Both snapshot types can be used with SQL Server. Here are the snapshot considerations with FlashArray for SQL Server:

  • Crash consistent snapshots can be used in any scenario for database recovery assuming all database files are on volumes in the protection group that is snapped. The recovery point of a crash-consistent snapshot is what is in the snapshot and on its own, cannot be rolled forward to a further point in time.
  • Snapshots can be used to restore SQL Server to a point in time. However, achieving a granular recovery requires:
    • The user database(s) set to the FULL or BULK LOGGED recovery models
    • There are transaction log backups to roll an application consistent snapshot forward.
  • Array-based snapshots are application consistent in the following scenarios:
    • When the Volume Shadow Copy Service (VSS) is used
    • Combining crash consistent snapshots with the Transact-SQL snapshot backup feature in SQL Server
  • Any application consistent snapshot can be rolled forward to achieve point-in-time recovery with transaction log backups if they are available.
  • Snapshots can be generated by the Pure Storage FlashArray Management Extension for SQL Server Management Studio (SSMS), Pure Storage FlashArray PowerShell SDK, or the PureStorage.FlashArray.Backup PowerShell Module
  • When using Always On availability groups (AGs), only take a snapshot of the primary replica (i.e. the instance that has the full read/write database), not on a secondary replica (the one receiving the transactions).
  • When using log shipping, similar to AGs, only take a snapshot of the instance with the live database, not the warm standby instance(s).
  • If there is a large portion of the log that is active and/or a large number of uncommitted transactions, the time it takes to create a clone of that database generated from a snapshot may take longer to come online due to SQL Server’s crash recovery process. To mitigate this condition, consider using ActiveDR.
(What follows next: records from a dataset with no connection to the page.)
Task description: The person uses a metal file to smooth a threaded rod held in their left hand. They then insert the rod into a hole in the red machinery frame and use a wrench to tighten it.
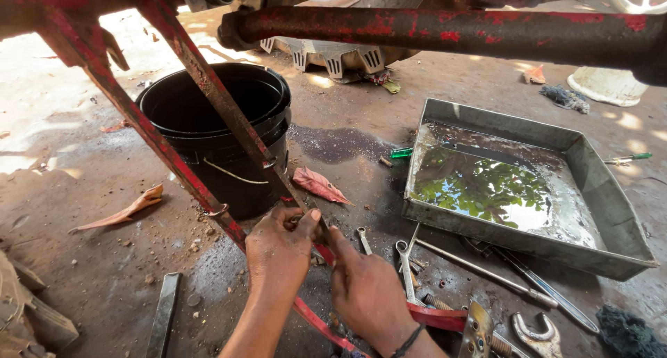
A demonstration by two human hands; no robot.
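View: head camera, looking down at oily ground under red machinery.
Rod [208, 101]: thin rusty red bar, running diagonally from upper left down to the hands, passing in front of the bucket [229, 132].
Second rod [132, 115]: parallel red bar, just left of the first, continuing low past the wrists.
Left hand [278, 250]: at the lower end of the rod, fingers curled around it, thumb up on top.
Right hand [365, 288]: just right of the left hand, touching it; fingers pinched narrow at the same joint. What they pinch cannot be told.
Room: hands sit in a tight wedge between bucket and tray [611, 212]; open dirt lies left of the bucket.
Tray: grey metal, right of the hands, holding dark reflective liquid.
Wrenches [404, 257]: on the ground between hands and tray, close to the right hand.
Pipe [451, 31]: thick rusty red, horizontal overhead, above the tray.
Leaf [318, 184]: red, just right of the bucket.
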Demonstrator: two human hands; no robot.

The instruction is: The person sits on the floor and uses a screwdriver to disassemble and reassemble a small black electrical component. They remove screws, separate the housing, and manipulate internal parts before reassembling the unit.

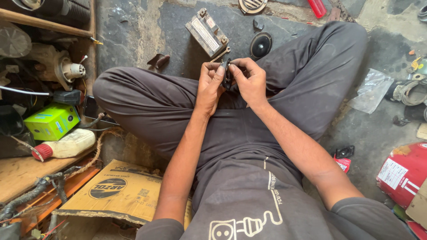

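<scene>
A person sits cross-legged on the floor (133,31), seen from above. Both hands meet near the top middle of the frame, over the crossed legs. The left hand (209,86) and the right hand (251,82) hold a small dark ring-shaped part (227,74) between them. The fingers (221,71) of the left hand are closed on the left side of the part. The right hand is closed on its right side. The part stands on its edge between the two hands, and most of it is hidden, so its full shape cannot be told.

Just above the hands, on the floor, lies a small grey battery (207,32). A metal wrench (221,54) lies beside it, very near the fingertips. A round black disc (260,45) sits on the floor just to the right of the wrench, next to the knee.

At the left of the frame is a wooden shelf (20,171) full of things. A green box (51,122) sits there, with a white bottle with a red cap (66,146) just below it. A flat brown cardboard box (118,191) lies at the lower left, beside the leg.

At the right, a clear plastic bag (371,91) lies on the floor. A red can (402,173) is at the lower right edge.
</scene>
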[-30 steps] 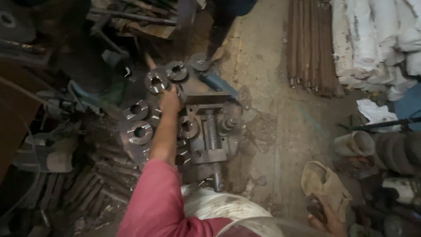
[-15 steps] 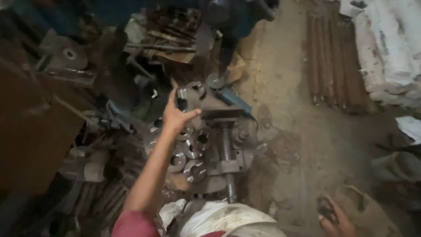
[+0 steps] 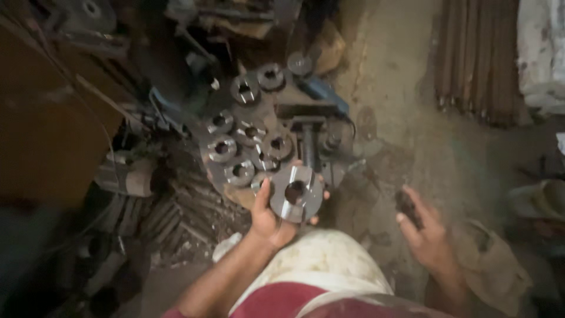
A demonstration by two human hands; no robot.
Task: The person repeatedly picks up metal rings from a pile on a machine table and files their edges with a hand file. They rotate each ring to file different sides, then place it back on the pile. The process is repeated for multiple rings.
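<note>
Head view: your left hand point(image 3: 272, 218) is holding a round steel disc point(image 3: 296, 193) just above your lap, thumb lying across its near-left edge and fingertips curling around the far and right rim. The disc is tilted up toward you, showing a centre hole and a slot cut across its face.

Your right hand point(image 3: 428, 231) is hovering to the right, well apart from the disc, with the fingers partly curled around a small dark piece point(image 3: 407, 205); you cannot tell what that piece is.

Just beyond the disc, a cluster of similar discs point(image 3: 247, 144) is lying on the ground, packed close and touching one another, and two more are sitting farther away. To their right, a dark metal fixture point(image 3: 309, 138) with an upright bar is standing. Scrap bars point(image 3: 170, 209) are piling up at the near left. A bundle of rusty rods point(image 3: 479, 59) is lying at the far right on the dirt floor point(image 3: 394, 76).
</note>
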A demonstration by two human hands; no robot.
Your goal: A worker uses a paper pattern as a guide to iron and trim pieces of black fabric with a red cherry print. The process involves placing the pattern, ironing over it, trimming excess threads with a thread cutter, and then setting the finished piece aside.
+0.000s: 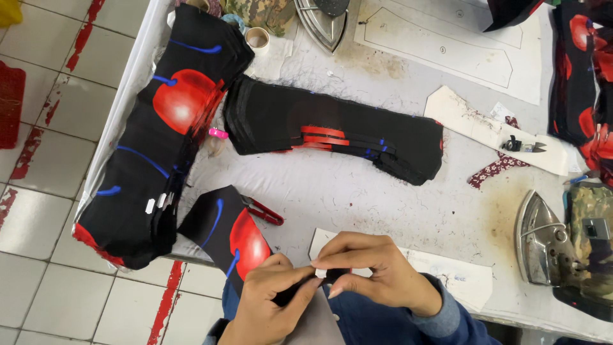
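Observation:
My left hand (pixel 271 300) and my right hand (pixel 370 268) meet at the table's near edge, both pinching a small dark fabric piece (pixel 332 276) between their fingertips. Just left of my left hand lies a black fabric piece with a red and blue print (pixel 227 233), hanging partly over the table edge. A white paper pattern (pixel 460 278) lies under and right of my right hand.
A tall stack of black printed fabric (pixel 153 147) lies at the left edge of the white table (pixel 357 198). Another stack of black cut pieces (pixel 332 131) crosses the middle. Red scissors (pixel 265 212), a pink clip (pixel 218 133), two irons (pixel 539 239) (pixel 322 22), thread snips (pixel 520 145) and paper patterns (pixel 447 45) are around.

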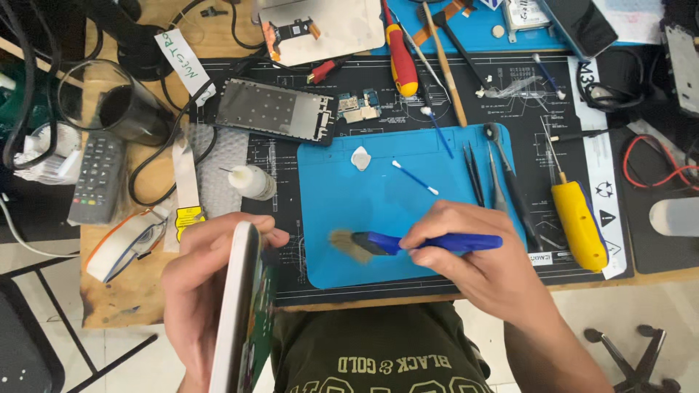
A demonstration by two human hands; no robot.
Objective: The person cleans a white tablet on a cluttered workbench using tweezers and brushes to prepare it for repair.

Transparent Data Encryption

Securing data stored in a database is core to all administrators. SQL Server has some built in features that enhance security, one of which is Transparent Data Encryption (TDE). If TDE is enabled for one or more databases, it impacts DRR because data cannot be compressed or deduplicated. If clones of a TDE-enabled database exist on the same FlashArray, there will be data reduction since the databases are physically the same. The initial copy will not be data reduced. This also applies to database backups for databases with TDE enabled and without compression since they will also data reduce.